Your task =>
What to return is the tail of the data, from the line that contains "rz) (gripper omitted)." down to the last line, copied exactly.

___ Recorded data ___

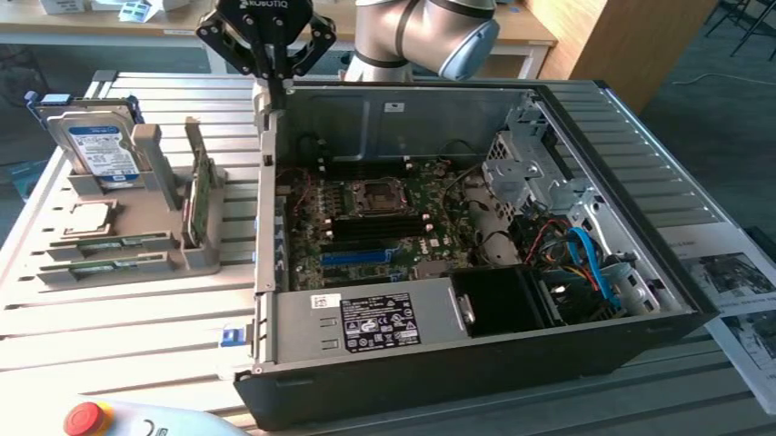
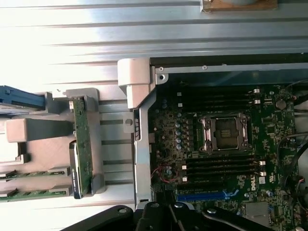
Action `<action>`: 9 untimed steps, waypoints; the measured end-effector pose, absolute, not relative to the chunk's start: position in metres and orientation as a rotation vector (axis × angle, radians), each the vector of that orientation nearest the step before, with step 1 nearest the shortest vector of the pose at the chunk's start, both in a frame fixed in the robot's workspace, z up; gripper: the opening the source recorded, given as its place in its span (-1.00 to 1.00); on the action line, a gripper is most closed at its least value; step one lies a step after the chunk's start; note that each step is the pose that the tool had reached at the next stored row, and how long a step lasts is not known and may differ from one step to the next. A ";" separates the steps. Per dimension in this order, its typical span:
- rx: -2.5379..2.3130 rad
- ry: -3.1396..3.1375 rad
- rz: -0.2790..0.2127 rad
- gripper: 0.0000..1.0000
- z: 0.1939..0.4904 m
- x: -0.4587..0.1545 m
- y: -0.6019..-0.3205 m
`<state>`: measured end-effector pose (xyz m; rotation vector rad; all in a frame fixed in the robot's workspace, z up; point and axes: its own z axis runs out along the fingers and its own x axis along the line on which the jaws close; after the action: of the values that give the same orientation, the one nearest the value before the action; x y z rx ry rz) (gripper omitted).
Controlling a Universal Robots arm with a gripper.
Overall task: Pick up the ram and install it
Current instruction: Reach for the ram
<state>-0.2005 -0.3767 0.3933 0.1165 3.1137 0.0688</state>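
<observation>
Two ram sticks (image 1: pixel 115 243) (image 1: pixel 107 266), thin and green, lie flat in the front slots of a grey holder (image 1: pixel 182 259) at the exterior view's left. In the wrist view they are the ram sticks (image 2: pixel 29 174) (image 2: pixel 29 195). Another green board (image 1: pixel 203 195) (image 2: pixel 82 144) stands on edge in the same holder. My gripper (image 1: pixel 280 95) (image 2: pixel 166 214) is shut with nothing in it. It hangs over the back left corner of the open computer case (image 1: pixel 261 227), apart from the holder. The motherboard's (image 1: pixel 412 195) dark memory slots (image 1: pixel 363 234) (image 2: pixel 219 168) lie bare beside the processor socket (image 1: pixel 376 195) (image 2: pixel 225 132).
A hard drive (image 1: pixel 100 145) with a blue-white label stands at the holder's back and a square silver processor chip (image 1: pixel 87 218) lies in front of it. The case holds a power supply (image 1: pixel 363 322) and cables (image 1: pixel 582 254). A red stop button (image 1: pixel 83 418) sits at the front edge.
</observation>
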 end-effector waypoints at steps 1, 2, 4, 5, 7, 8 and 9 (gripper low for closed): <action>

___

Solution to this problem =>
`<state>`: measured end-effector pose (xyz m; rotation vector rad; all in a frame fixed in the robot's workspace, z up; point and axes: its own z axis runs out along the fingers and its own x axis along the line on which the jaws close; after the action: of the values that give the same orientation, the one nearest the value before the action; x y z rx ry rz) (gripper omitted).
Controlling a Universal Robots arm with a gripper.
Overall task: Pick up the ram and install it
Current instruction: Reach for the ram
<state>-0.2005 -0.3767 0.3933 0.1165 3.1137 0.0688</state>
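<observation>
Two ram sticks (image 1: pixel 115 243) (image 1: pixel 107 266), thin and green, lie flat in the front slots of a grey holder (image 1: pixel 182 259) at the exterior view's left. In the wrist view they are the ram sticks (image 2: pixel 29 174) (image 2: pixel 29 195). Another green board (image 1: pixel 203 195) (image 2: pixel 82 144) stands on edge in the same holder. My gripper (image 1: pixel 280 95) (image 2: pixel 166 214) is shut with nothing in it. It hangs over the back left corner of the open computer case (image 1: pixel 261 227), apart from the holder. The motherboard's (image 1: pixel 412 195) dark memory slots (image 1: pixel 363 234) (image 2: pixel 219 168) lie bare beside the processor socket (image 1: pixel 376 195) (image 2: pixel 225 132).
A hard drive (image 1: pixel 100 145) with a blue-white label stands at the holder's back and a square silver processor chip (image 1: pixel 87 218) lies in front of it. The case holds a power supply (image 1: pixel 363 322) and cables (image 1: pixel 582 254). A red stop button (image 1: pixel 83 418) sits at the front edge.
</observation>
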 end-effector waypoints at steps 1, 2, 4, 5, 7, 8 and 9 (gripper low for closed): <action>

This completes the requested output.